Others speculate that Baltimore's black MSM become infected and stay unaware of their status at such high rates because they are missing a sense of "community ownership," or the sort of advocacy that activists in groups like ACT UP promoted in the 1980s at the beginning of the AIDS epidemic.

Ragin, once active in the ball scene in Baltimore and now a full-time employee at a youth clinic in the city, has devoted himself to this example. "I was inspired by a real need for younger faces in my own demographic.

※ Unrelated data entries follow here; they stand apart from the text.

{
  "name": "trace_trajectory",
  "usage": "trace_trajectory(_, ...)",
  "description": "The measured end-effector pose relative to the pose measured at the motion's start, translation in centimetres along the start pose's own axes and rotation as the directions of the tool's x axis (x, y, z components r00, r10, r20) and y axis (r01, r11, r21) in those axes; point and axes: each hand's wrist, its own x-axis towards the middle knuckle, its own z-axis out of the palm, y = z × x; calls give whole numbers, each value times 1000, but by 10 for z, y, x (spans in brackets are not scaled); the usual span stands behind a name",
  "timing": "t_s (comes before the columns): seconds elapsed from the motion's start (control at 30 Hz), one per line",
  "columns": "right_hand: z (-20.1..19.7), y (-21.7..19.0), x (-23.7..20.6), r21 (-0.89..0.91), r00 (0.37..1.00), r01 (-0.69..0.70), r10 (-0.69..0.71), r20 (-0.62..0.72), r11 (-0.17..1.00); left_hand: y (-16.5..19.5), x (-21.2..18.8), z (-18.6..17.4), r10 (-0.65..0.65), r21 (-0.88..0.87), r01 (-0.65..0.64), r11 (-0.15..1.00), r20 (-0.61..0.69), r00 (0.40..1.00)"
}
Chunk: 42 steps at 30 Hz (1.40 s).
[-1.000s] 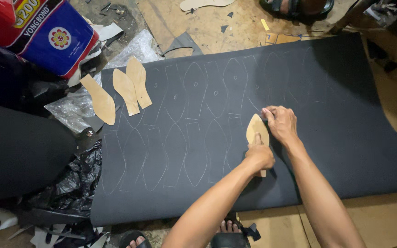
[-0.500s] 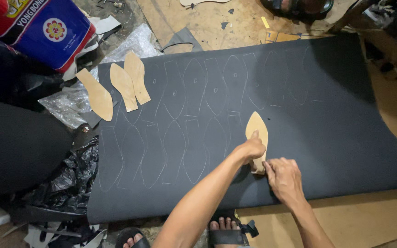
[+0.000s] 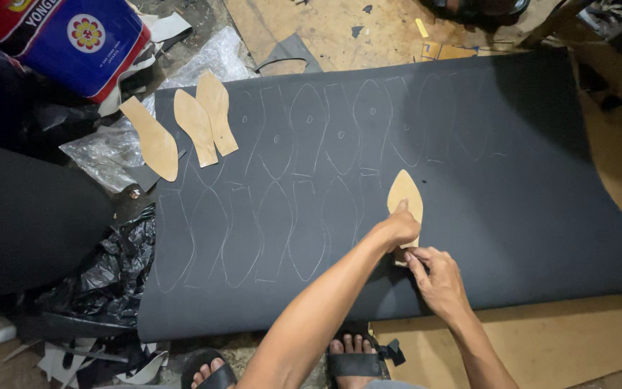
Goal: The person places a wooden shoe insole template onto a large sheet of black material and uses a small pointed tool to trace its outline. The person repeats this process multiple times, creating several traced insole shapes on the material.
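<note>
On the near right part of the black sheet (image 3: pixel 527 187), the left hand (image 3: pixel 397 229) presses its bent fingers down on a tan pointed cardboard template (image 3: pixel 404 198), pinning it flat. Just nearer, the right hand (image 3: pixel 437 277) pinches its fingertips at the template's near end; whether they hold a marker cannot be told. Chalk outlines of the same shape run in rows across the sheet to the left. Three more tan templates (image 3: pixel 196 126) lie at the far left corner, beside crumpled clear plastic (image 3: pixel 102 151).

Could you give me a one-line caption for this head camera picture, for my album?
Left hand presses a tan sole-shaped template onto a black sheet while the right hand works at its lower end.
</note>
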Motion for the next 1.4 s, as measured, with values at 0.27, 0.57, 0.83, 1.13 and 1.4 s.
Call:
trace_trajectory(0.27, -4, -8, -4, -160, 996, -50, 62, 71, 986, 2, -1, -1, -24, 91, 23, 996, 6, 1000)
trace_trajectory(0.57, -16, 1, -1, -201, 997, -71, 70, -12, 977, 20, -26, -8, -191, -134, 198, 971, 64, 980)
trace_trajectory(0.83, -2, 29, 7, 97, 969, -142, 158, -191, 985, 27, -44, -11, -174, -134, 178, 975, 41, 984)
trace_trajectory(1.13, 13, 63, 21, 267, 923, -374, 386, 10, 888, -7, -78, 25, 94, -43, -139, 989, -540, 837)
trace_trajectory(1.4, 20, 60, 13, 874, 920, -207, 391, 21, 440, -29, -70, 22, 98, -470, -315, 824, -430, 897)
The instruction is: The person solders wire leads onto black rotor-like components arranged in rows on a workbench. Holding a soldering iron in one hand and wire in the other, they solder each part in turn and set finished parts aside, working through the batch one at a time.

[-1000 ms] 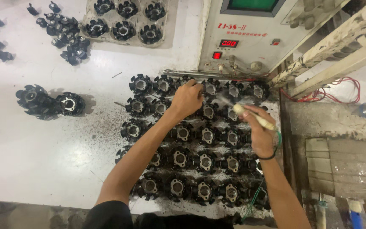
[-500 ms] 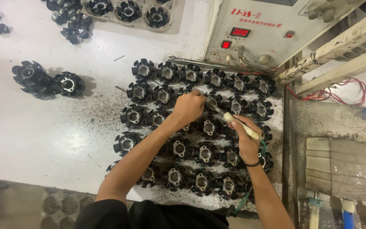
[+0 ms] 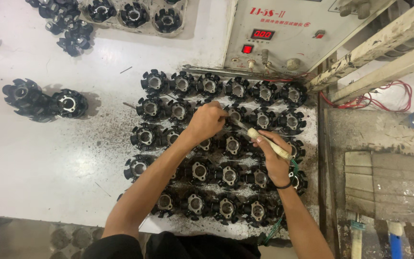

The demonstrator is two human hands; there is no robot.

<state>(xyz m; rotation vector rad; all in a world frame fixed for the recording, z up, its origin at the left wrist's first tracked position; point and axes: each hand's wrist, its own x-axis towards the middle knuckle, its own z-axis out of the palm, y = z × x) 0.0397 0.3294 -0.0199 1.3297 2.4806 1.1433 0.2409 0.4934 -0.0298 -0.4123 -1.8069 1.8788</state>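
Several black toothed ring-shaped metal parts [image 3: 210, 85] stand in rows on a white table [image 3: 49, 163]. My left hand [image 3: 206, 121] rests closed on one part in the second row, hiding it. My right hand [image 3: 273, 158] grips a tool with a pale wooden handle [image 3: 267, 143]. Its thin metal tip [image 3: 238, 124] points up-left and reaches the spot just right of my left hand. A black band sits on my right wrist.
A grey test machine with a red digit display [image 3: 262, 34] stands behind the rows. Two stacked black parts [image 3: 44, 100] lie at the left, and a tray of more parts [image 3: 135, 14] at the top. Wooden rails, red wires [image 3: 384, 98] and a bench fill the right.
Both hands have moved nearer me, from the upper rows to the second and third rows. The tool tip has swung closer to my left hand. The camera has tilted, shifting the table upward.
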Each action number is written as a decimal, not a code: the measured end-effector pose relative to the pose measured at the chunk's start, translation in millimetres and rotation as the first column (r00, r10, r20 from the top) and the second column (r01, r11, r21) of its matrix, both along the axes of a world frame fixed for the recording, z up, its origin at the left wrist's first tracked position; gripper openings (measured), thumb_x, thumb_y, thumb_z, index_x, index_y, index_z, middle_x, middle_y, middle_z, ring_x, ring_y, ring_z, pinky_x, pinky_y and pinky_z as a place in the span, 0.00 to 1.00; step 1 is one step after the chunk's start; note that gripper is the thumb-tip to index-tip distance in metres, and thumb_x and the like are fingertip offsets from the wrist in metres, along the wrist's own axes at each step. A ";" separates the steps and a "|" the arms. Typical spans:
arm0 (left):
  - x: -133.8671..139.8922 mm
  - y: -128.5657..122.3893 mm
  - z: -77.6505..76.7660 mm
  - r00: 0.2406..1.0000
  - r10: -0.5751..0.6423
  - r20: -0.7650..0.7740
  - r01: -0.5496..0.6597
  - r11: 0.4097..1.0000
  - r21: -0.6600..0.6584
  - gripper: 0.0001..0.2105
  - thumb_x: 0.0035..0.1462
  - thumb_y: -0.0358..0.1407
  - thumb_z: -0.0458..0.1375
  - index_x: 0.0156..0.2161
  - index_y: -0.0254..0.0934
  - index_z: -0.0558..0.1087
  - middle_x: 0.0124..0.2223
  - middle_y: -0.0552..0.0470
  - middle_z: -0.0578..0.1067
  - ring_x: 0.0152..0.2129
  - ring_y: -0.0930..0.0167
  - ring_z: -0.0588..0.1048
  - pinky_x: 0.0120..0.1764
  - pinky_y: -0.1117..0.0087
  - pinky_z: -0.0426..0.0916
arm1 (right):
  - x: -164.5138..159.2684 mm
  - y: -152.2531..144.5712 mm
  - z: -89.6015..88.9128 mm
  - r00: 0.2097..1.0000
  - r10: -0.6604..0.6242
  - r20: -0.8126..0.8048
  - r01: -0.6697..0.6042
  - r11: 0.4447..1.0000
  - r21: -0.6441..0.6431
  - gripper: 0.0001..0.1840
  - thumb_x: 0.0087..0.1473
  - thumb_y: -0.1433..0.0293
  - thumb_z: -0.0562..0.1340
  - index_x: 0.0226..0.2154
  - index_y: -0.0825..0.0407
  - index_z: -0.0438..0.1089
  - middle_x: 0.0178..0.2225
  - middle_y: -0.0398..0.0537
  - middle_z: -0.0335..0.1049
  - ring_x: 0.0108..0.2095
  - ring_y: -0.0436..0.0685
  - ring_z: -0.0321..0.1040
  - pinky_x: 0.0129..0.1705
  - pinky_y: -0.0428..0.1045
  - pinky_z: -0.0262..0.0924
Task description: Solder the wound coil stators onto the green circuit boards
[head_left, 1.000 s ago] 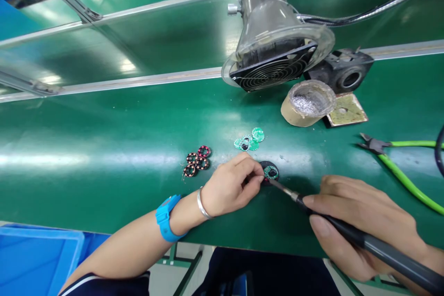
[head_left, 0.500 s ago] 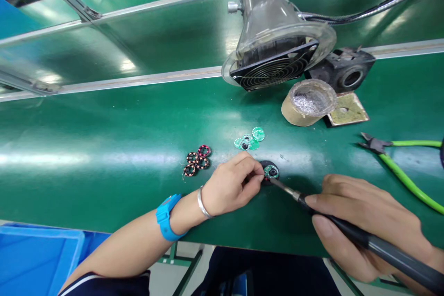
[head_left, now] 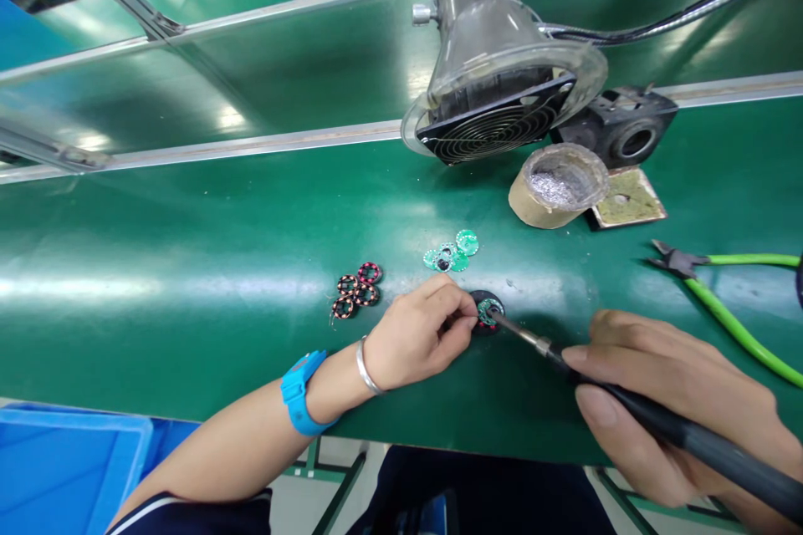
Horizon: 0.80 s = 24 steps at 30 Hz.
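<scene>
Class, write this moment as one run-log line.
left hand: at edge of round part | right hand: holds iron, tip at part | coils, discs: on bench

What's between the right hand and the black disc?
The front of the soldering iron, slanting from the right hand toward the black disc, in the head view.

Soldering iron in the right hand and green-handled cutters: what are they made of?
Soldering iron: black grip, probably plastic or rubber by its dull sheen; shaft looks metallic, with grey glints. Cutters: dark grey blades, likely steel by their metallic look; smooth, bright green handles suggest plastic, perhaps over metal.
</scene>
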<state>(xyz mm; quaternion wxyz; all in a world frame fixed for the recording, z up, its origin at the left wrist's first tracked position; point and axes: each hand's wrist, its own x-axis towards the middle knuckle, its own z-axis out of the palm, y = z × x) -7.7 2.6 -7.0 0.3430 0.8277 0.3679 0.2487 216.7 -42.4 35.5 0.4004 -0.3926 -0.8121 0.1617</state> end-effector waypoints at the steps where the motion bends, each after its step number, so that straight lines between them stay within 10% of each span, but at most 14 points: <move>1: 0.0 0.2 0.1 1.000 -0.001 -0.003 0.001 1.000 -0.002 0.04 0.54 0.25 0.54 0.34 0.34 0.69 0.31 0.53 0.67 0.23 0.77 0.66 0.27 0.77 0.64 | 0.2 0.1 -1.0 1.000 -0.012 -0.016 0.012 1.000 0.000 0.12 0.51 0.77 0.58 0.40 0.52 0.68 0.23 0.46 0.69 0.25 0.54 0.71 0.24 0.50 0.67; 7: -0.6 2.0 2.0 1.000 -0.020 -0.002 0.020 1.000 0.003 0.04 0.56 0.25 0.52 0.34 0.34 0.68 0.30 0.52 0.68 0.25 0.76 0.66 0.30 0.75 0.66 | -13.4 10.9 -23.2 0.981 -0.174 -0.087 0.175 0.984 0.007 0.17 0.55 0.77 0.59 0.48 0.50 0.67 0.28 0.41 0.73 0.24 0.48 0.69 0.25 0.45 0.65; 24: -1.9 0.3 0.2 0.998 -0.051 -0.034 0.053 0.997 0.061 0.05 0.57 0.24 0.50 0.34 0.35 0.66 0.33 0.50 0.71 0.31 0.73 0.69 0.35 0.73 0.67 | -21.1 23.8 -46.6 0.997 0.045 -0.057 -0.051 0.993 -0.108 0.17 0.53 0.80 0.60 0.47 0.52 0.67 0.33 0.46 0.72 0.34 0.52 0.67 0.39 0.49 0.63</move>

We have grown so immune to actually hearing the voices of youth." Ragin certainly does not stand alone — he is one of many to turn his history in the ball scene into activism and outreach. But, for now, he represents a small collection of outliers. Community activism from the 1980s has been mythicized, not normalized.

The painful truth is that community ownership hardly seems like a fair fight here in Baltimore, where it would be asked of a fragmented, isolated group of men who are often silent about their sexuality and know HIV only as a small part of the cosmic number of institutionalized agents stacked against them.

Sara McClean, who has worked in Baltimore as a community dietitian for a non-profit that provides health services to low-income people with HIV, has spoken out about these embedded structural issues. She experienced the racial and economic divide between community organizations and the populations they aspire to help, as well as the steady supply of stigma and blame cast in the direction of many HIV-positive African American MSM.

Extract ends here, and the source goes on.